Skill family: elixir-planning (this) | elixir-implementing (writing code) | elixir-reviewing (reviewing/debugging).
Subskills — deep references
This SKILL.md covers decision tables and quick-reference rules. For depth, load the relevant subskill:
| Subskill | Load when |
|---|
| architecture-patterns.md — principles, composition primitives, hexagonal/modular-monolith/CQRS/event-driven, boundary opacity | Deciding architectural style or composition shape |
| data-ownership.md — ownership rules, aggregates, multi-tenancy, sagas, idempotency | Designing data model, tenant isolation, cross-context transactions |
| process-topology.md — "need a process?" table, supervision strategy, error kernel, process-per-entity | Designing supervision tree; placing processes |
| integration-patterns.md — 6 inter-context mechanisms, escalation path, capacity planning, sagas | Designing how contexts communicate |
| growing-evolution.md — stage 1-2-3 evolution, refactoring decision tree | Growing an existing app; deciding whether to refactor |
| project-layout.md — single app, umbrella, poncho, library vs app | Choosing project structure at start |
| domain-boundaries.md — when to create contexts, aggregates, ACL, context API design | Designing context boundaries and relationships |
| configuration.md — compile-time vs runtime, runtime.exs validation, config accessor | Designing configuration strategy |
| resilience.md — bulkheads, circuit breakers, retry/backoff, degradation, timeouts, trace context | Designing for failure and degradation |
| architectural-anti-patterns.md — 14 anti-patterns with BAD/GOOD, Severity, Why | Verifying designs against known failure modes |
| building-blocks.md — seven-axis checklist, module classification, refactor decision tree, Archdo | Deciding what's pure vs orchestrator; property-test-friendly design |
otp-design.md — GenServer vs Task vs Agent vs :gen_statem vs ETS vs GenStage/Broadway vs Oban | Picking the OTP primitive for a use case |
| test-strategy.md — test pyramid, mock boundaries, factory architecture, CI strategy | Planning test infrastructure; fixing slow/flaky suites |
| networking-design.md — TCP/UDP server architecture, protocol framing, connection supervision | Designing a network server or protocol |
| distributed-elixir.md — cross-node communication, distributed registries, state distribution, netsplit | Designing multi-node / clustered deployments |
| long-running-projects.md — three-document model, milestone checklist, SSOT verification | Starting/resuming a long-running project |
Cross-references: subskills link to each other and to the other main skills' subskills (when they exist) via relative paths.
How to use this skill
| Situation | Start here |
|---|
| Resuming long-running project | Load long-running-projects.md first |
| New project | §0 -> §1 -> §2 -> project-layout.md. Classify each module via building-blocks.md |
| New feature | §0 -> §2 -> §3. Load domain-boundaries.md + process-topology.md |
| Refactoring | growing-evolution.md -> architectural-anti-patterns.md -> domain-boundaries.md |
| Inter-context communication | integration-patterns.md |
| Designing for failure | resilience.md |
| About to write code | Verify plan passes §0, then load elixir-implementing |
Not covered: construct choice -> elixir-implementing; debugging -> elixir-reviewing; library selection; ADR format.

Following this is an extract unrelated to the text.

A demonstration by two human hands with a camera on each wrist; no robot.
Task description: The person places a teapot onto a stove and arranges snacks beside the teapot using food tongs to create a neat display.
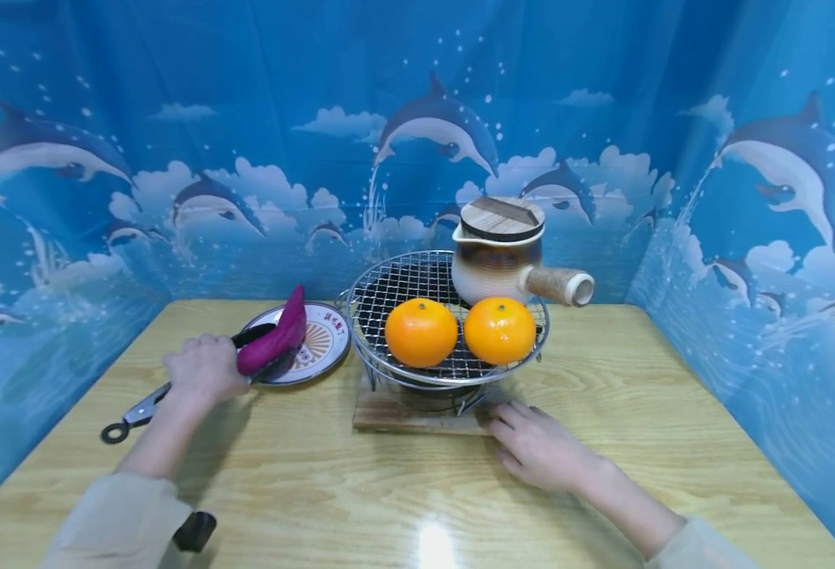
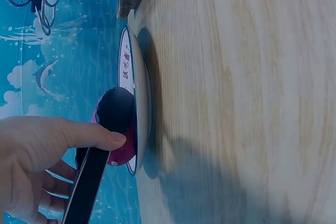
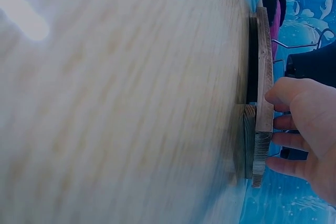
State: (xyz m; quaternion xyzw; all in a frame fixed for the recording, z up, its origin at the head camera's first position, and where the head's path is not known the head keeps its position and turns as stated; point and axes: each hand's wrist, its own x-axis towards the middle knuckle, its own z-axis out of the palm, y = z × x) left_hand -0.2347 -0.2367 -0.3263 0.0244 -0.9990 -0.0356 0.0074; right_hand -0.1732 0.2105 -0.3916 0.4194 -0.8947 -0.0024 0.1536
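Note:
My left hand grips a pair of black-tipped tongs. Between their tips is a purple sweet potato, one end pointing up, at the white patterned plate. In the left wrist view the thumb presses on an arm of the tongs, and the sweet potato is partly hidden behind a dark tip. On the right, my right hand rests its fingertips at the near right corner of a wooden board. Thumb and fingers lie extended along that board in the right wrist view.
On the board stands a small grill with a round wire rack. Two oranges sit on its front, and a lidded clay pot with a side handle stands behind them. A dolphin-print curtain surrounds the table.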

0. The Plan-Completeness Gate
A plan is not a plan until every item below has a concrete answer. If any answer is "TBD", "we'll pick later", or "depends", resolve it before coding.
Layout & boundaries
Processes & supervision
State
Communication
External boundaries
Configuration
Resilience
Test strategy
0.2 Banned phrases
Grep the plan for these — any hit means incomplete: TODO, TBD, later, figure out, decide when, something like, probably, maybe, we'll pick, to be determined. Replace each with a concrete noun (a name, a type, a number, a function signature).
0.3 Milestone splits are not placeholders
Milestones are fine — but decisions for all milestones must be made now. "We'll design M3 when we get there" means you haven't planned.
0.4 Completion check
Read the plan end-to-end. Grep for banned phrases (§0.2). Confirm every item above has a concrete noun. Pass -> implement. Fail -> resolve.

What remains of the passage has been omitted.